Satın Alınması Mümkün Olmayan Bir Sermaye ZAMANIN KIYMETİ

Hadi ÖNAL

hadional@mynet.com

Her sabah; «Merhaba!» deriz yeni bir güne. Uyku mahmurluğunu terk edince gözlerimiz, yeni bir gün daha başlamış demektir. Yeni bir 24 saat; yeni bir 1.440 dakika ya da 86.400 saniye. Kısaca zamanın omuzlayıp da bir daha geri getirmemek üzere bizden uzaklaştırdığı hayatımızın bir yeni dilimi…

Zaman; başka güne aktaramayacağımız, o günün sonuna kadar kullanmak zorunda olduğumuz bir sermayedir. Evet, evet bir sermaye… Sağlıklıysak, vücudumuzda bir ağrımız, bir sızımız yoksa hele de başkaları tarafından ipotek altına alınmamışsa özgürlüğümüz. Ne parayla ne altınla ne inciyle ne mücevherle alınması mümkün olmayan bir sermayedir zaman. Bu; kıymeti ölçülemeyen, tek saniyesinin dahî büyük önemi olan sermayeyi çok ama çok iyi değerlendirmek gerekir. Onu, kalıcı hâle dönüştürmek; kıymetlendirmek, bezemek, süslemek gerekir.

Başlayan her yeni günün payımıza düşen her ânını değerlendirmek ya da harcamak elimizdedir. İstersek; sırtımızı ışığa döner, yorganı başımıza çeker, bir bölümünü yine uyku boyutunda harcarız zamanın. İstersek, fırlayıp kalkarız yerimizden; o gün yapacağımız işleri nasıl değerlendirsem kalıcı kılarım diye kafa yorar, plân yapar sonra da gerçekleştirmek için düşüncelerimizi, bir gayretle sarılırız ipine zamanın. Durdurmak elimizde değildir zamanı; ancak onu değerlendirerek geleceğe taşımak elimizdedir. Atalarımız boşuna; «Vakit nakittir.» dememişler ya!

Bir kuş olup uçan; bir su gibi yazın güneşinde buharlaşıp uzaklaşan; yeniden birlikte yaşanması mümkün olamayacak bu sevgili ile geçireceğimiz her saniyenin önemini bilmeli ve ona göre davranmalıyız.

Peki, nasıl değerlendirebiliriz zamanı?

Öncelikle kendi payımıza düşen kısmını kontrol altına alarak. Kendi payımıza düşeni diyorum; zira zamanın bütününe hükmedebilme tasarrufuna sahip değiliz.

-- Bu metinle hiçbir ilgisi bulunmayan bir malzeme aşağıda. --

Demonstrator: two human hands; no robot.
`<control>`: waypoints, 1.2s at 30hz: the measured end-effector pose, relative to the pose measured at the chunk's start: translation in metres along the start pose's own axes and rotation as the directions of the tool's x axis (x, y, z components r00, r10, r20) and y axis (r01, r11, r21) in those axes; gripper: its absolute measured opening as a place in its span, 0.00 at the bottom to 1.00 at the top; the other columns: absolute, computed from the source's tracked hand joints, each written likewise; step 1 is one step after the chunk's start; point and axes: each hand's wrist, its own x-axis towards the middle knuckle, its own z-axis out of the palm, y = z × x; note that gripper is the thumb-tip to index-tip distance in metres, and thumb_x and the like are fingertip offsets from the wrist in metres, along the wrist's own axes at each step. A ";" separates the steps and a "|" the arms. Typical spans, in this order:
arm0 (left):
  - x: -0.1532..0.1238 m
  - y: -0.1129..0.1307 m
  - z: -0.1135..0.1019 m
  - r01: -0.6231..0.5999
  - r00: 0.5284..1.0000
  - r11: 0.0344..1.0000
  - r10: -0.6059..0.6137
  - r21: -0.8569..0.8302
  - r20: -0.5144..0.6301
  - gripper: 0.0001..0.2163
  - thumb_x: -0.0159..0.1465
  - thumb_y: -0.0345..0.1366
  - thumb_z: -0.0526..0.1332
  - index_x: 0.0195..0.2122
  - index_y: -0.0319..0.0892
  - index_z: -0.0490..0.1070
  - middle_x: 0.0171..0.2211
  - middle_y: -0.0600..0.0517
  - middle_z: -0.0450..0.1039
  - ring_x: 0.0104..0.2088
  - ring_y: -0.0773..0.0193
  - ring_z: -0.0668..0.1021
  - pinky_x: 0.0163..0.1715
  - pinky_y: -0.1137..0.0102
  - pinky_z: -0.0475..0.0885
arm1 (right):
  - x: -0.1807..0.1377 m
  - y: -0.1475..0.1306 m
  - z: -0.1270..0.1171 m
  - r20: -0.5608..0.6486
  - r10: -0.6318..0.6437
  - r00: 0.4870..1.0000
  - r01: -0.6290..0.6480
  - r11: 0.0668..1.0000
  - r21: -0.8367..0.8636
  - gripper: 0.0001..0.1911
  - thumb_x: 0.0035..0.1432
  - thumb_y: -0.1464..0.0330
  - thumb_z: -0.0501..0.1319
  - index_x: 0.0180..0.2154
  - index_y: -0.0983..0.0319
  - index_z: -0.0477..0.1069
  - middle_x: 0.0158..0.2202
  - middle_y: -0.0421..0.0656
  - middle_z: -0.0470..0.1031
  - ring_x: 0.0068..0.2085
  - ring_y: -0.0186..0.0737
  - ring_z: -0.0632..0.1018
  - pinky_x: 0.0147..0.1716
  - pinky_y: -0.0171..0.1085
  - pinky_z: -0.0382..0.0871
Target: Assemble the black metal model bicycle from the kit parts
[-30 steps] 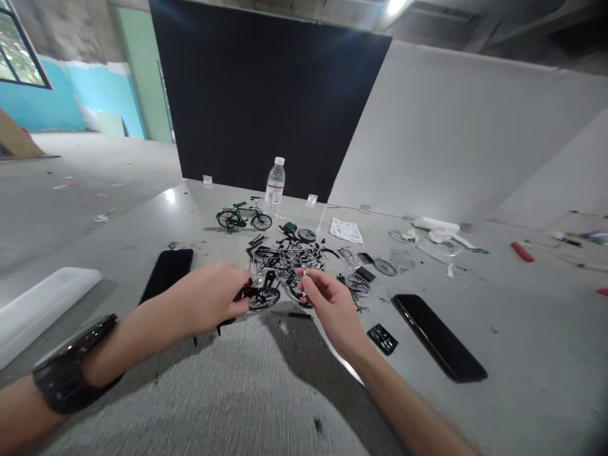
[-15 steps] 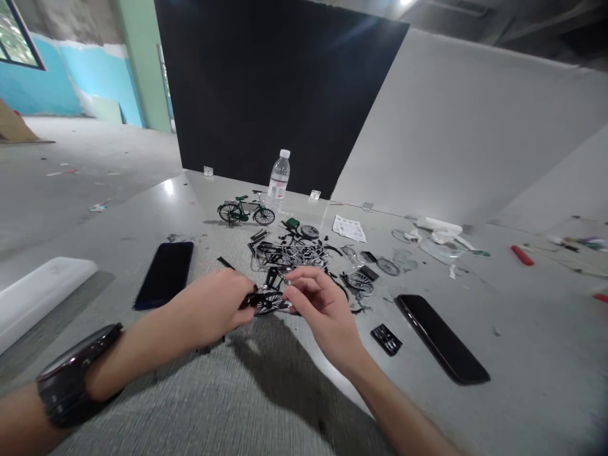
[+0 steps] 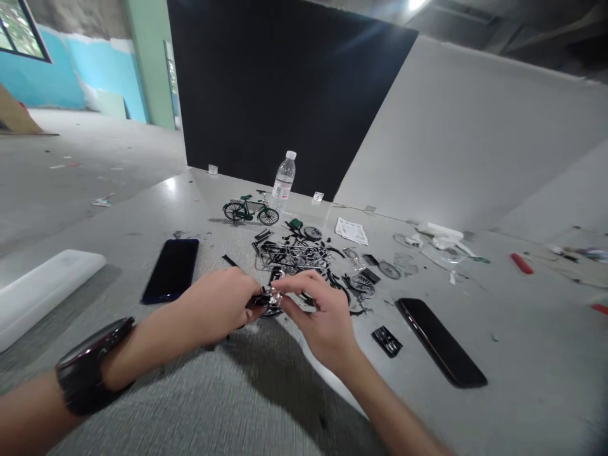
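Closing the gap seen a second ago, the right hand (image 3: 323,310) has come in to the left, and its thumb and forefinger now pinch a small silver bicycle part (image 3: 276,295) against what the left holds. Nearest, a black wristwatch (image 3: 92,367) sits on the left wrist. The left hand (image 3: 223,301) is clamped on a dark model bicycle piece, mostly hidden by the fingers; a black spoked wheel (image 3: 272,312) shows just below, though whether it is joined cannot be told. One smartphone (image 3: 441,342) lies to the right, another (image 3: 171,271) to the left. Just beyond the hands spreads a heap of model bicycle parts (image 3: 297,256). Farther back, a green model bicycle (image 3: 251,211) stands upright near a water bottle (image 3: 285,180), before a black panel (image 3: 285,88).
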 end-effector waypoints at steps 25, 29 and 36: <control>-0.012 -0.015 -0.015 0.004 1.000 0.992 -0.006 -0.130 -0.013 0.10 0.65 0.43 0.62 0.36 0.47 0.82 0.33 0.49 0.81 0.37 0.54 0.81 0.31 0.68 0.65 | -0.004 0.012 0.027 -0.038 0.052 0.998 -0.051 0.998 0.024 0.12 0.66 0.74 0.58 0.44 0.55 0.77 0.42 0.41 0.82 0.43 0.39 0.82 0.44 0.40 0.76; -0.011 -0.014 -0.010 0.001 1.000 0.989 0.001 -0.150 0.014 0.10 0.67 0.39 0.60 0.34 0.46 0.82 0.30 0.49 0.81 0.33 0.55 0.80 0.30 0.67 0.62 | -0.005 0.010 0.028 -0.053 0.088 0.995 -0.085 0.995 0.056 0.10 0.66 0.73 0.60 0.45 0.55 0.76 0.43 0.43 0.82 0.44 0.40 0.83 0.45 0.42 0.77; -0.009 -0.009 -0.004 0.019 0.999 0.994 -0.014 -0.106 0.050 0.12 0.67 0.39 0.59 0.31 0.43 0.80 0.30 0.46 0.81 0.34 0.54 0.80 0.29 0.67 0.61 | -0.006 0.006 0.029 -0.012 0.047 0.999 -0.046 0.998 0.035 0.12 0.66 0.73 0.58 0.46 0.54 0.76 0.44 0.42 0.81 0.45 0.40 0.82 0.45 0.42 0.77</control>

Meşhur hikâyedir, kavanoz ile çakıl taşlarının hikâyesi:

Hani adama kaya parçaları vermişler, çakıl taşları vermişler, kum vermişler, su vermişler; bir de kavanoz tutuşturmuşlar eline sonra da dönüp:

“Haydi bütün bunları yerleştir!” demişler bu kavanozun içerisine. Ne yapabilir bu durumda adam? Kavanozu su ile doldursa, içine başka bir şey konmaz; konsa taşar. Kavanozu kum ile doldursa çakıl taşlarına yer kalmaz. Çakıl taşlarına öncelik tanısa bu sefer de kaya parçalarına kavanozda yer bulamaz. Eh ne yapması gerek bu durumda? Elbette ki önce büyük kaya parçalarından işe başlaması gerekir. Önce kaya parçaları yerleştirir kavanoza, kalan boşluklara çakıl taşları yerleştirir; çakıl taşları arasında kalan boşluklara da kumları döker. Kum tanecikleri arasında kalan boşlukları da su ile doldurarak işlemi tamamlar.

İşte; «Merhaba!» dediğimiz her günü, elimize tutuşturulan içerisi boş bir kavanoz gibi görmeli; «Onu nasıl en iyi bir biçimde doldurabilirim?» diye düşünerek işe koyulmalıyız. Günün bitiminde dönüp de; «Ah keşke…» dememek için kavanozumuza neleri, hangi önceliklerle, nasıl yerleştireceğimizi iyi hesaplamalıyız. Bu ince hesabın içerisinde geleceğimizin en büyük yatırımı olacak iyiliklere, güzelliklere, şükre ve tefekküre de mutlaka yer ayırmalıyız.

Bize her gün bahşedilen 86.400 saniyelik krediyi en verimli ve en faydalı bir biçimde değerlendirmeliyiz. Öyle ki gün bitip de ömür rafında dizilen diğer kavanozlarımızın yanına koyduğumuz bu yeni kavanozumuz da ileride bize sermaye olsun.